A few strange days have passed and I have received several emails from regular aov readers honouring our decision but respectfully suggesting that the aov readership is both ready and capable of having a worthwhile conversation. I agree.

Some interesting phenomenon I’ve observed in the last few days:

  • There has been a disappointing amount of disrespectful, dishorourable, prematurely speculative, and accusatory online discussions (as there are no social repercussions online – you can make an offensive comment, shut off your computer, and walk away).
  • At the same time, there has been much positive and healing online discussion. A conversation of those who have found refuge and healing through music struck me as particularly fresh and constructive at the appropriately named Signal vs. Noise website.
  • The simple technology of the Internet amazed me in a way that it hasn’t since I received my first email or sent my instant message. Amazon.com setup a simple donation-via-creditcard system for the Red Cross (which I’m sure many of you have seen by now). When I first discovered the page about $100,000 had been donated. I refreshed the page (a web-developers habit, I suppose) and the figure jumped by a few thousand dollars. Surprised, I refreshed the page again, and the figure jumped by thousands more. My best estimates put the rate of donation at approximately $100,000/hour. However, it wasn’t the amount that I found most compelling. Rather, it was the unfamiliar, tangible, and immediate feeling of community and participation I felt in knowing that so many people from so many places were doing exactly what I was doing at the time.
  • People don’t sacrifice themselves for no reason.” – from a post at Dave W.’s Scripting.com (link via Reinvented.net).
  • New bombs would only stir the rubble of earlier bombs.” – from the powerful article, An Afghan-American Speaks at Salon.com.
  • This is a difficult thing to write about. Clichés such as “in the wake of…” are difficult to avoid. Words like tragedy, atrocity, and massacre seem cheap and inadequate. Even in this post, I’ve used the phrase, “the events of Tuesday, September 11th” for lack of a better description.

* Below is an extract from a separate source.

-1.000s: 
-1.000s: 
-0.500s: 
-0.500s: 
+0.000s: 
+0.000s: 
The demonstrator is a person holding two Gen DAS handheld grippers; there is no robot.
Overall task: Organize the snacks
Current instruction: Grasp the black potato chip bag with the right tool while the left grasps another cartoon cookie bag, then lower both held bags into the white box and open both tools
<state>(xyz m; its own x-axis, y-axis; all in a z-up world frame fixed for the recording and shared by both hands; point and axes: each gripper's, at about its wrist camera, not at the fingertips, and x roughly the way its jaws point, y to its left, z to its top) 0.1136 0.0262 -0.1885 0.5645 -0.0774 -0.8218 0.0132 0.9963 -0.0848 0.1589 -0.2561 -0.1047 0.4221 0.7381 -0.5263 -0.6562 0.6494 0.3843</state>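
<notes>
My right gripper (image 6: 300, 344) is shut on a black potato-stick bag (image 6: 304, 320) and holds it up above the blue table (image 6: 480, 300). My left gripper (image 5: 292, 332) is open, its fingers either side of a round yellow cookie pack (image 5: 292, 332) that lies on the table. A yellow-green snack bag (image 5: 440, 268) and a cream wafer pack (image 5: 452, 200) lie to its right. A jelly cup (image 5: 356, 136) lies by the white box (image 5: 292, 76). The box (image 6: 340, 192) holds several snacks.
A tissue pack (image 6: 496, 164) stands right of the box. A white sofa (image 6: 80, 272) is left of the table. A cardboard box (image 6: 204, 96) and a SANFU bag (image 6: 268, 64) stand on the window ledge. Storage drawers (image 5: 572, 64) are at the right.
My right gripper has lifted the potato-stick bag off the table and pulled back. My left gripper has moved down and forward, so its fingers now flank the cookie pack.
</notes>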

I was brought back to a family vacation years ago where I can clearly remember standing on the roof of the World Trade Center looking down at our tiny van below. I’m having great difficultly reconciling this memory with the images of this same building crumbling to the ground. I do want to hear how these events have affected you personally. I do not want to hear accusations and speculation.

 

10 thoughts on “Tuesday September 11, 2001

  1. I have found myself, like everyone else, having been staring at the TV in a daze for days. I was in the middle of a presentation at the curling rink in
    Summerside last Tuesday when someone came into the room to tell what was going on. I drove home at lunch and the TV has seemingly been on ever since. One thing that has happened here in New Glasgow, PEI is that there are no passenger jets overhead flying between Europe and the US east coast. Usually there are 5 to 10 in the sky at any one
    time. You notice the silence. I have seen two con-trails but am reliably told that it is likely a US military refueling tanker. Moncton airport apparently has about 5 US jets operating out of it now, according to a PEI air traffic controller. I flew the flag at half mast. Most people did around here. I have thought alot about the bit of business I have done in the US on four trips in the last year and the people I have met. I thought about the road in Connecticut I drove down with Dan and Nathan after getting a bit lost one evening trying to find the sea
    from a place near Hartford. The road was parallel to the one we wanted as it turned out. It was fifty miles of large homes on forested lots – multi-car garages, guest houses. As we drove south cars passed us going north, going home for the night. When we hit the coast road, the commuter train station was full of people heading for what looked to us Maritimers as luxery cars, coming home from a workday in the City, in Manhattan. The next day, I bought a big Connecticut flag – like I like to wherever I travel. I flew it at half mast Sunday.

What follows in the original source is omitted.